Reaching for his sunglasses, Joaquin glanced at the pair of security experts. He wasn’t sure which had posed the question, but the honest response was ready. “Constantly. The way I see it, there’re two choices. Resist the crazy or become it.”
The three exited the limo as a woman shouted Joaquin’s name over the noise and flashed her breasts.
“Or,” he added lowly, shifting subtly away as hotel security approached her, “third choice. Ignore it.”
“See what you mean.” The shorter of the two men shook his head as he carved a path to the hotel’s lobby. “Jesus.”
Smiling wasn’t Joaquin’s forte, but the handful of phone-toting people he paused for didn’t care a
s they grinned wide and clicked. From what he could glimpse behind him as he and his guards approached the building, his cousins were flaunting and boasting enough for the group.
Joaquin noticed Jules wasn’t with them. Once inside the lobby, he went to Tor. “Where’s your dad, man?”
“Last minute he said he was going to hang back at the gym. A service tech’s coming to check out the plasma in the staff room.” Tor gave a blasé shrug and drew his wife, Brit, close. “You know he’s got no beef with this side of things, but he’s more about the day-to-day stuff. Preparation.”
“The fight.”
“You know it.”
Yeah, Joaquin knew it. On many levels, so was he.
Tor cuffed his shoulder. “Brit and I are going to soak up some of this VIP hospitality. Unless you want us hanging around for your close-ups?”
“Screw you.” Video-recorded interviews were never favorites for Joaquin.
At his house, he’d called his publicity manager, who’d explained that the venue had made numerous concessions for the promotions company. The interview would be in a private section of the hotel and he’d be released by afternoon. His entire party would enjoy a full day of complimentary luxury as a thank-you for his cooperation.

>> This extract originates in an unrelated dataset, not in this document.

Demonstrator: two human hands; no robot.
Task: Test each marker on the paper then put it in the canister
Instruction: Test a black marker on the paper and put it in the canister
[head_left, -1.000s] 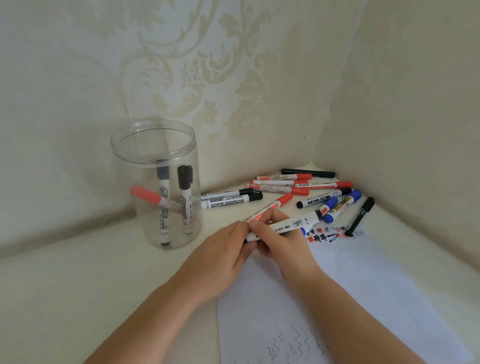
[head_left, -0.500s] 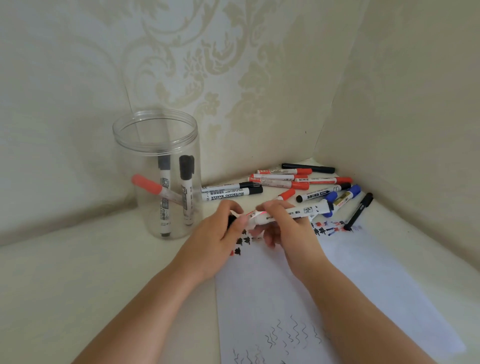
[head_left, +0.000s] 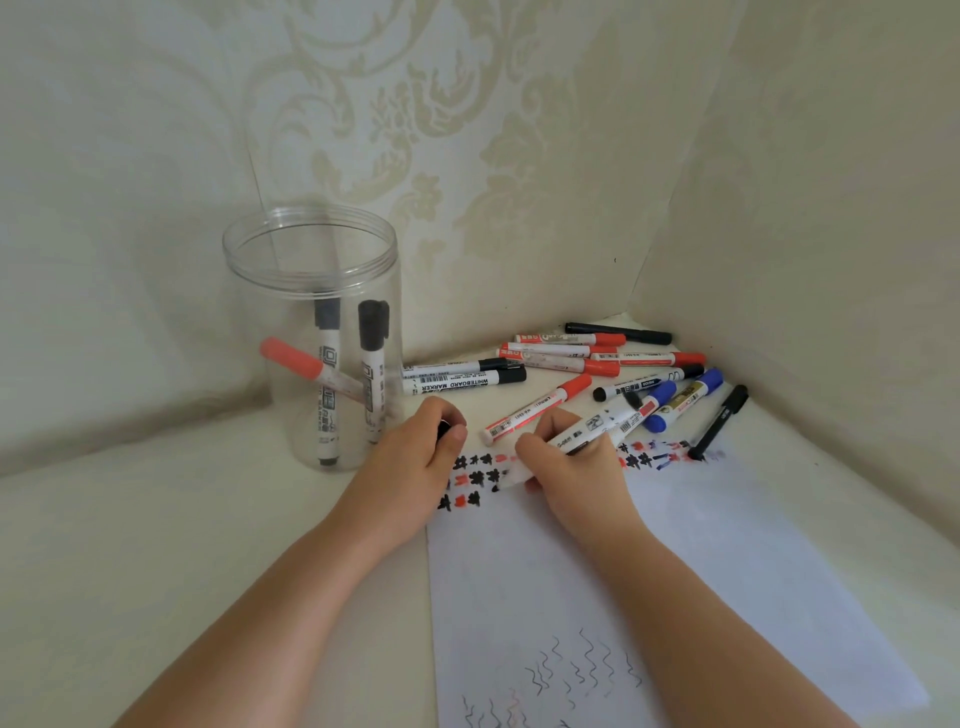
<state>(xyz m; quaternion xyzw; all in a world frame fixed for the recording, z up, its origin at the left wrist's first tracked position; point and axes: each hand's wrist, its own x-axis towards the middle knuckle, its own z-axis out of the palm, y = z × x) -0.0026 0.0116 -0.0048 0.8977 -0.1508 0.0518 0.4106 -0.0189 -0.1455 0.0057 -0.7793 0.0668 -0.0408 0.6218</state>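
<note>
Here the right hand (head_left: 571, 467) grips the marker (head_left: 597, 426) over the paper (head_left: 727, 545); the left hand (head_left: 415, 467) pinches its cap (head_left: 444, 430).

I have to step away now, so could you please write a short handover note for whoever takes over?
Left hand grips a black cap. Right hand holds the uncapped marker over the paper, tip hidden. Canister holds three markers: two black, one red. Done: rows of test marks on the paper. Left: test this one, recap, drop it in, then the loose pile by the corner.
</note>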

He was ready for the questions and cameras when the polished hotel concierge introduced him to a network television journalist and production crew.
Publicity folks and security patrolled the area, but he had no trouble pushing them into the background the way he tuned out any other audience as a pair of makeup artists attacked the years-old scar on his right cheek.

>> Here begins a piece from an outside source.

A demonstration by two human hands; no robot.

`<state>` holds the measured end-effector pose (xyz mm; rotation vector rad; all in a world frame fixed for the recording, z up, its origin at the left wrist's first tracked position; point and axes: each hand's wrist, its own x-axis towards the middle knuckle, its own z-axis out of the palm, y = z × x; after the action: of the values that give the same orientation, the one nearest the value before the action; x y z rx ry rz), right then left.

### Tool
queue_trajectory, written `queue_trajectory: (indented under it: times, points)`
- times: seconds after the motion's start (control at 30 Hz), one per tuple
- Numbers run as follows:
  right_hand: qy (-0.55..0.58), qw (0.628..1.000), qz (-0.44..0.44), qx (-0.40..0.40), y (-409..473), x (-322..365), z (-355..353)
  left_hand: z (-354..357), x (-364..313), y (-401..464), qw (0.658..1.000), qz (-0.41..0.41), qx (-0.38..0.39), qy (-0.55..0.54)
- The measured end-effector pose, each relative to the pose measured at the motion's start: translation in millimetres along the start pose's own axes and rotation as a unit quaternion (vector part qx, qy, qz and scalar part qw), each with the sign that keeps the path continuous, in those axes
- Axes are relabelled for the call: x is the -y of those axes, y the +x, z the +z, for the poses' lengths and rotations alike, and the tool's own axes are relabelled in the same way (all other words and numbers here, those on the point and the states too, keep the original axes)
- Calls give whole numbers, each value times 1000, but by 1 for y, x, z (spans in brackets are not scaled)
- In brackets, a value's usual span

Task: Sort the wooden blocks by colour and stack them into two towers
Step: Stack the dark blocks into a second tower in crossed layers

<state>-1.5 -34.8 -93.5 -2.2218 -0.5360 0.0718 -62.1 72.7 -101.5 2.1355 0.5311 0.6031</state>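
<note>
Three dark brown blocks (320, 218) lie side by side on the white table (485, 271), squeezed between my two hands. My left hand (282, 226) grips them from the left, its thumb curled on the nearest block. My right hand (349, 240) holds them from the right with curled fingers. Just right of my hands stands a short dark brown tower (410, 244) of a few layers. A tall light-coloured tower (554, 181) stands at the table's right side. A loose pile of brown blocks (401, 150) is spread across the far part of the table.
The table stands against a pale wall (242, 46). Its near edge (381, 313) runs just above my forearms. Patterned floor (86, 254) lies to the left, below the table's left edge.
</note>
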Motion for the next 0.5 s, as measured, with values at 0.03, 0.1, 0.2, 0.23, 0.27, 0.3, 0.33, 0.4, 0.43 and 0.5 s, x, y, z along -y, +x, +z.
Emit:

Afterward, he let photographers pose and direct him for a series of shots. Then he and his people migrated to a conference room, where he accepted a Bacardi from a server and sat down with the television journalist.
“Eliáš Brazda has two career losses,” she began in a modulated voice. “Describe how his stats affect your confidence, facing him at the Garden Arena next month?”
“Brazda’s losses affect Brazda,” he replied. “Do they make him insecure? I don’t know. Make him hungrier? I hope so, ’cause I want a hungry opponent. But his losses don’t touch me.”